Write the data out again exactly, dropping any images it holds.
____________
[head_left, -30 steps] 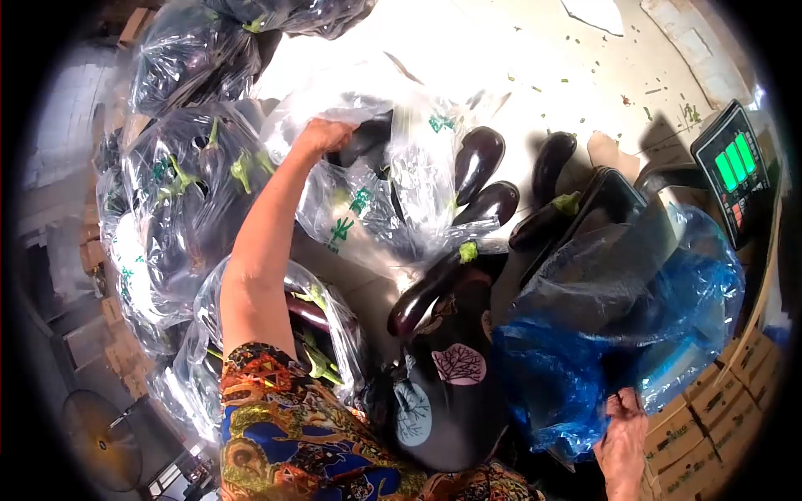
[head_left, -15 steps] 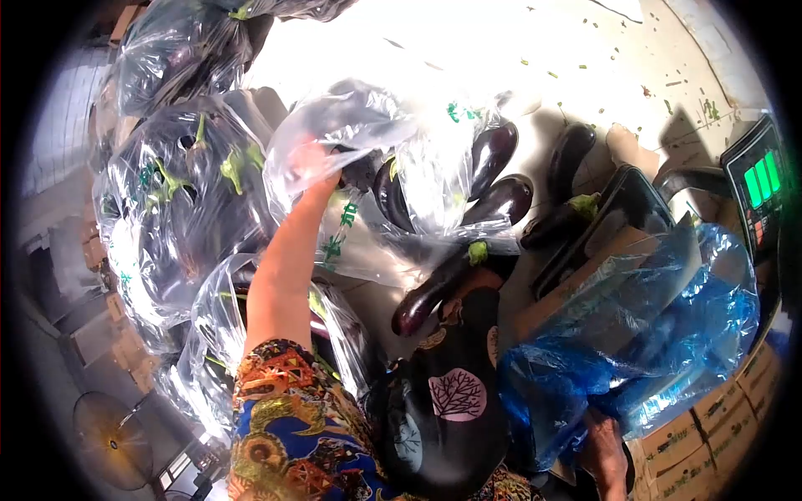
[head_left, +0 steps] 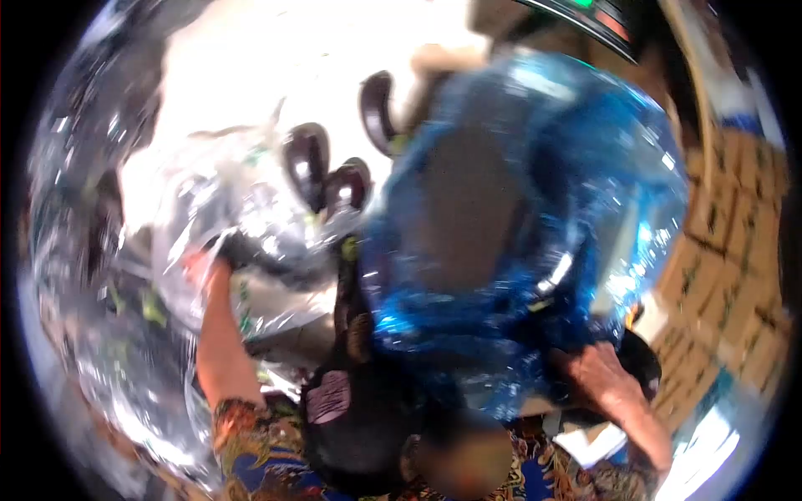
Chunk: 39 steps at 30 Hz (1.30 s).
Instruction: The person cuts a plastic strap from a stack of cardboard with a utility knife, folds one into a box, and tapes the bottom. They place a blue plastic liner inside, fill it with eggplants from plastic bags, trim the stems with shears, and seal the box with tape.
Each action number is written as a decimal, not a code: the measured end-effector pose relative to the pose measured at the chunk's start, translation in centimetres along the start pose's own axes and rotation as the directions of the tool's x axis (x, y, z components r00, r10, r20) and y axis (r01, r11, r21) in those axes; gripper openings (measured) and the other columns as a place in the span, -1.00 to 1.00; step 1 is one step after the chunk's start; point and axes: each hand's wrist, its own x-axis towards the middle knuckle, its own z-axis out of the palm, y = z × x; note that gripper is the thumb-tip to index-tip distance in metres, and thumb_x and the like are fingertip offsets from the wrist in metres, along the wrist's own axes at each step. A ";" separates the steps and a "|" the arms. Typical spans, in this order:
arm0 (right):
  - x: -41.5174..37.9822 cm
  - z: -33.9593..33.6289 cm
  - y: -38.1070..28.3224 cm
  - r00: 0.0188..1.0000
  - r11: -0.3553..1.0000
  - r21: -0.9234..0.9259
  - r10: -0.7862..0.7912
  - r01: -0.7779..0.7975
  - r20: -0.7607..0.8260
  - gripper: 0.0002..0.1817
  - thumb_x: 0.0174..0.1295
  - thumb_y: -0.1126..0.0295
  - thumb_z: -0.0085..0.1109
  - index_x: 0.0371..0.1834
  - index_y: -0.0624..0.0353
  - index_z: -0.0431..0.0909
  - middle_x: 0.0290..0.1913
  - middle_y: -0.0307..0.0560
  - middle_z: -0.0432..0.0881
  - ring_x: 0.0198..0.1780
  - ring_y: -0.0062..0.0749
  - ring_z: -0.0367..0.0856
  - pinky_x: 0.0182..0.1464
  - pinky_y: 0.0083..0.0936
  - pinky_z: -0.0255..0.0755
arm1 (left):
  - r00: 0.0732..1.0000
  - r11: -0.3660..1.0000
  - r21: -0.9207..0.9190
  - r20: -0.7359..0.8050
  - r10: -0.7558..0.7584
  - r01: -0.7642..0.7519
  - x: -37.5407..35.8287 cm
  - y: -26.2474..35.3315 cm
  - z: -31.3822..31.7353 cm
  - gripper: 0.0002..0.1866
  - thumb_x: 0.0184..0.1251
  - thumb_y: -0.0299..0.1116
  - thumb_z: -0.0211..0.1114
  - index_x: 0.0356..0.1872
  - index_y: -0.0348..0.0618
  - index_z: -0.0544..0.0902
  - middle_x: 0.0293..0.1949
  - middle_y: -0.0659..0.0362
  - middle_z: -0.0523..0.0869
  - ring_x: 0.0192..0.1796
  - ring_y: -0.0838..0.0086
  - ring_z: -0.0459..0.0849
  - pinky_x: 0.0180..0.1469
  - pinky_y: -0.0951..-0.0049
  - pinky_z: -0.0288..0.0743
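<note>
My left hand [head_left: 200, 267] is at the left, covered by a clear plastic bag [head_left: 251, 184], right beside a dark eggplant seen through the film. Motion blur and the film hide how its fingers sit. Outside the bag's right edge lie several glossy purple eggplants, among them one curved eggplant [head_left: 378, 108]. A large blue plastic bag [head_left: 618, 150] spreads open on the right, with a flat brown surface inside it. At its lower right edge my right hand [head_left: 593, 371] is closed on the blue film, fingertips partly hidden.
Filled clear bags [head_left: 92, 275] line the left side. Stacked brown cartons [head_left: 718, 250] stand at the right. A scale with a green display [head_left: 585, 4] is cut off at the top. Dark clothing with a pink patch [head_left: 330, 397] fills the lower middle.
The view has swung to the right and blurred. The blue bag now appears larger and more central, spread wider open. My right hand shows more fully, while my left stays at the clear bag.
</note>
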 end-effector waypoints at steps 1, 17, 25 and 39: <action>0.8 -0.2 -0.2 0.978 0.997 0.010 0.074 -0.077 0.194 -0.64 0.18 0.48 0.04 0.07 -0.04 0.53 -0.13 0.08 0.66 -0.08 0.03 0.64 -0.03 -0.15 0.49 | 0.999 0.947 -0.318 -0.010 -0.040 0.035 0.6 -0.6 1.0 -0.20 0.15 0.04 0.32 0.38 -0.13 0.33 0.39 -0.08 0.32 0.40 0.07 0.36 0.27 0.18 0.43; -1.1 -2.1 -0.9 0.777 0.970 0.207 0.224 -0.123 -0.588 -0.75 0.11 0.55 0.25 -0.11 0.20 0.58 -0.16 0.07 0.61 -0.21 0.05 0.61 -0.19 -0.20 0.50 | 0.960 0.979 -0.062 -0.220 0.174 -0.192 1.0 -0.3 14.0 -0.18 0.32 -0.17 0.12 0.56 0.04 -0.04 0.52 -0.08 0.07 0.41 -0.04 0.29 0.36 -0.11 0.22; 1.3 -2.7 -1.9 0.836 0.967 0.255 0.155 -0.019 -0.526 -0.77 0.21 0.47 0.22 -0.08 0.26 0.59 -0.26 0.17 0.59 -0.23 0.10 0.58 -0.17 -0.14 0.46 | 0.904 0.650 -0.726 -0.404 -0.140 -0.224 -5.5 1.7 14.3 -0.04 0.10 -0.12 0.32 0.48 -0.30 0.06 0.30 -0.39 0.30 0.34 -0.23 0.30 0.38 -0.09 0.19; 2.1 -3.8 -1.7 0.898 0.979 0.193 0.145 -0.069 -0.415 -0.77 0.23 0.51 0.19 -0.05 0.25 0.58 -0.14 0.21 0.65 -0.18 0.12 0.61 -0.12 -0.16 0.45 | 0.894 -0.349 -0.884 0.397 -0.209 0.311 -4.6 0.9 8.0 -0.56 0.31 -0.25 0.28 0.06 -0.20 0.31 -0.44 0.03 0.57 -0.52 0.31 0.56 -0.49 0.32 0.45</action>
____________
» **Task response**
[head_left, -30 steps] 
[head_left, -15 steps] 
[head_left, +0 steps] 
Chunk: 39 steps at 30 Hz (1.30 s).
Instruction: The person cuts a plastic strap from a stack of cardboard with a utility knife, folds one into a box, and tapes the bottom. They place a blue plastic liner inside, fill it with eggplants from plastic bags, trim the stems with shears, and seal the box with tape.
Each action number is written as a decimal, not a code: the measured end-effector pose relative to the pose measured at the chunk's start, translation in centimetres along the start pose's own axes and rotation as the directions of the tool's x axis (x, y, z components r00, r10, r20) and y axis (r01, r11, r21) in those axes; gripper openings (measured) and the other columns as a place in the span, -1.00 to 1.00; step 1 is one step after the chunk's start; point and axes: each hand's wrist, its own x-axis towards the middle knuckle, its own z-axis out of the palm, y = z × x; note that gripper is the thumb-tip to index-tip distance in metres, and thumb_x and the like are fingertip offsets from the wrist in metres, along the wrist's own axes at each step. A ";" separates the steps and a "|" the arms. Typical spans, in this order:
arm0 (right):
  - x: -41.5174..37.9822 cm
  - z: -33.9593..33.6289 cm
  - y: -38.1070..28.3224 cm
  - r00: 0.0188..1.0000
  - r11: -0.3553..1.0000
  - r21: -0.9234..0.9259
  - r10: -0.7862..0.7912
  - r01: -0.7779..0.7975
  - r20: -0.7607..0.8260
  - gripper: 0.0002..0.1817
  - thumb_x: 0.0174..0.1295
  - thumb_y: -0.1126..0.0295
  - thumb_z: -0.0085..0.1109
  - index_x: 0.0371..0.1834
  - index_y: -0.0624..0.0353
  - index_z: -0.0431..0.0909
  - middle_x: 0.0290..0.1913
  - middle_y: -0.0307..0.0560
  - middle_z: -0.0432..0.0881
  - ring_x: 0.0198..0.1780
  - ring_y: -0.0062..0.0749
  - ring_z: -0.0367..0.0856
  - pinky_x: 0.0182..0.1464
  - pinky_y: 0.0083..0.0936
  - pinky_z: -0.0255..0.0755
arm1 (left):
  - r00: 0.0732..1.0000
  - r11: -0.3660..1.0000
  - r21: -0.9207..0.9190
  - r20: -0.7359..0.8050
  - r10: -0.7558..0.7584
  - r01: -0.7642..0.7519
  - x: -37.5407..35.8287 cm
  - y: -26.2474..35.3315 cm
  - z: -31.3822..31.7353 cm
  - gripper: 0.0002..0.1866
  - thumb_x: 0.0184..0.1251
  - thumb_y: -0.0299..0.1116
  - thumb_z: -0.0211..0.1114
  - index_x: 0.0356..0.1872
  - index_y: -0.0348..0.0618
  - index_z: -0.0544..0.0902
  - middle_x: 0.0293..0.1949
  - middle_y: -0.0659..0.0362
  - middle_z: -0.0523..0.0869
  - ring_x: 0.0192..0.1796
  - ring_y: -0.0838..0.0086
  - ring_z: -0.0459..0.0849
  - pinky_x: 0.0180..0.1469
  - pinky_y: -0.0951..-0.0049
  - pinky_z: -0.0288..0.0743
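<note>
My left hand [head_left: 200, 267] is at the left, covered by a clear plastic bag [head_left: 251, 184], right beside a dark eggplant seen through the film. Motion blur and the film hide how its fingers sit. Outside the bag's right edge lie several glossy purple eggplants, among them one curved eggplant [head_left: 378, 108]. A large blue plastic bag [head_left: 618, 150] spreads open on the right, with a flat brown surface inside it. At its lower right edge my right hand [head_left: 593, 371] is closed on the blue film, fingertips partly hidden.
Filled clear bags [head_left: 92, 275] line the left side. Stacked brown cartons [head_left: 718, 250] stand at the right. A scale with a green display [head_left: 585, 4] is cut off at the top. Dark clothing with a pink patch [head_left: 330, 397] fills the lower middle.
The view has swung to the right and blurred. The blue bag now appears larger and more central, spread wider open. My right hand shows more fully, while my left stays at the clear bag.
</note>
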 end-effector waypoints at steps 1, 17, 25 and 39: <action>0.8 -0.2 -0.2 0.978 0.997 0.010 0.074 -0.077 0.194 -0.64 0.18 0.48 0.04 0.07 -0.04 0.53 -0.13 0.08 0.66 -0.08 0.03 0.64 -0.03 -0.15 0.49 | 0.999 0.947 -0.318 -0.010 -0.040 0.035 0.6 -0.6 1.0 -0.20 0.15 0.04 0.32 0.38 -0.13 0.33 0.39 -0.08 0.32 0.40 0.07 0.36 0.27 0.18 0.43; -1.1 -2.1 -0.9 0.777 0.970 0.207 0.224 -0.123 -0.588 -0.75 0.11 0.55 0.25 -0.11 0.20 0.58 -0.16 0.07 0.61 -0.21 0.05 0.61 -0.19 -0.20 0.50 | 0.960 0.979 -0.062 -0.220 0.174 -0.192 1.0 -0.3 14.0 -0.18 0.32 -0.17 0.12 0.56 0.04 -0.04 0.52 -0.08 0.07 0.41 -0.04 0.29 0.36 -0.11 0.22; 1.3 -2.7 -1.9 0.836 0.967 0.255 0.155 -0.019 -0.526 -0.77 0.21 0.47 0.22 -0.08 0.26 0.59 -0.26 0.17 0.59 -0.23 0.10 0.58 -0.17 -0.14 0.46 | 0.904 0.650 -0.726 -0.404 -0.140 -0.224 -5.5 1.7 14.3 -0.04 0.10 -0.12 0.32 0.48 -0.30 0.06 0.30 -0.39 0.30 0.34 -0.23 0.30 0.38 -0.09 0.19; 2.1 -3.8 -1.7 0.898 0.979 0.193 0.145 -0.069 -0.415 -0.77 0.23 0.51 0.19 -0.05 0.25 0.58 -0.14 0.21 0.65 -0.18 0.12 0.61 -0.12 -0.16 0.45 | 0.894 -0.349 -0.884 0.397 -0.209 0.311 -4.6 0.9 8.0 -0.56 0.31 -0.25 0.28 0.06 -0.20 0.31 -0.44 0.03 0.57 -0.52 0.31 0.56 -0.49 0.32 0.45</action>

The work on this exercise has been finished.